A couple days ago I was feeling good as the FBI men told me that the German government had intervened on my behalf. What a relief to be saved by the Fatherland just at the last minute. I was afraid the Obama-era FBI men were going to lock me up for sure. I was.

Yesterday some German men and a lady named Angela who I think was the wife of the Furher or something. We had strange conversation which I will transcribe from the tape recorder they left in here when they went to lunch.

"We had to get the DNA results back to make sure, Mr. Goats, but it appears you actually do exist."

"I'm right here existing as they say on the internet web."

"Mr. Goats, your name isn't actually Berhardt Goats. Your name is Itzak Berky, and after your father was killed when the Nazis invaded Czechoslovakia, your mother was rescued by one of the German soldiers and taken to Berlin."

"Fake news. Where did you hear this? CNN? Let me speak to the Fuhrer."

"Mr. Berky, the reason I am here is because you are a legend in the anals of history. Have you ever heard the story of The Bear of Berlin?"

"I am pureblood Aryan and my mother was of Palestinian stock."

"No, you are Romany, as were your father and mother."

"Roman Empire? Am I Caesar?"

"No. Look, Mr. Berky--"

"Not my name. My name is Mr. Goats. Friends call me Behr. You seem now unfriendly to me."

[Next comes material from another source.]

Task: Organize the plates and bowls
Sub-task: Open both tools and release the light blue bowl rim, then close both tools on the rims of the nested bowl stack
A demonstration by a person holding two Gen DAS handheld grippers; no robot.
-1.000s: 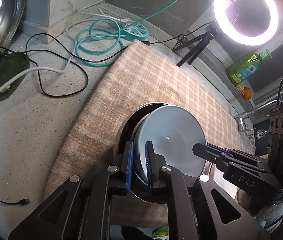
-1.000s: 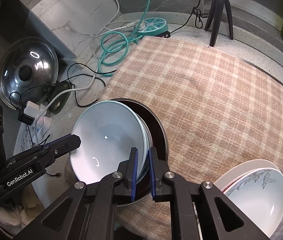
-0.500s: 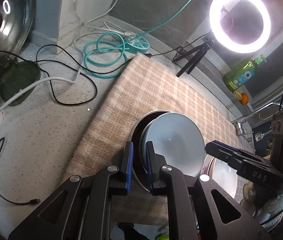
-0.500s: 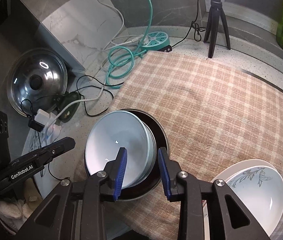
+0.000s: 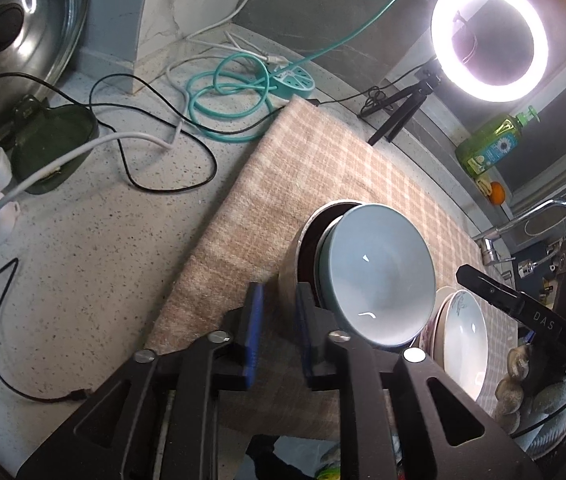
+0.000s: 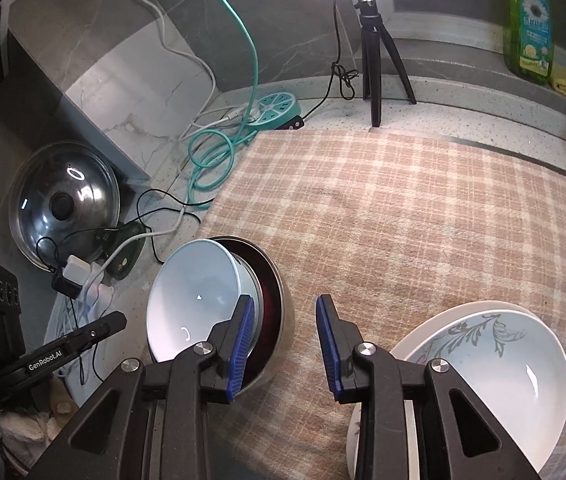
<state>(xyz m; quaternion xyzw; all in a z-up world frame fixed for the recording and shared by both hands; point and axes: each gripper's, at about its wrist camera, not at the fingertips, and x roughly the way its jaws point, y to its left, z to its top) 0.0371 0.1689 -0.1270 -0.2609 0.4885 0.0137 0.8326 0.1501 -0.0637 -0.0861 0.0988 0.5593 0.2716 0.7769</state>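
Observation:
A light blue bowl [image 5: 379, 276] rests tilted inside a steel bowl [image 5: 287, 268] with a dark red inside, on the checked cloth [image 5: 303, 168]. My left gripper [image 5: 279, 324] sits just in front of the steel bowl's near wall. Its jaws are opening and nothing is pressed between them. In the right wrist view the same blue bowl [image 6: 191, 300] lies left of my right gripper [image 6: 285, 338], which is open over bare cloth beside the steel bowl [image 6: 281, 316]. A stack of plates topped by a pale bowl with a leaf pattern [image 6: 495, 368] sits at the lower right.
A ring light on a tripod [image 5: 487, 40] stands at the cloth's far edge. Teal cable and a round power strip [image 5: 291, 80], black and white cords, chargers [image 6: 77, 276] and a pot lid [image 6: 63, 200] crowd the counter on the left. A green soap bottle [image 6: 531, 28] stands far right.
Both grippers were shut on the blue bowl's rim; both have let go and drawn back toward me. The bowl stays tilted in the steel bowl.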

"We want to help you, Mr. Berky. Your father became involved in immoral and unethical medical experiments and you were the test subject. They did terrible things to you, giving you an augmented hand that functions as a weapon, allowing you to saw through a person's hamstring from a distance while making it look like someone else did the deed. They inserted animals into your rectum and created a new life form that used your scrotum as a place to lay its eggs. Many other things were done. They were trying to turn you into a superweapon. We don't want to hurt you, Mr. Berky, we want to apologize to you on behalf of the German government."

"Can I go now?"

"We can't let you out on the streets. You've already proven yourself too dangerous. It is much like it was in Berlin in 1945 when you raged through the streets killing anyone who got in your way. They said you looked like a crazy bear instead of a human being. Oh, Mr. Berky, the Americans don't know how high your body count really is."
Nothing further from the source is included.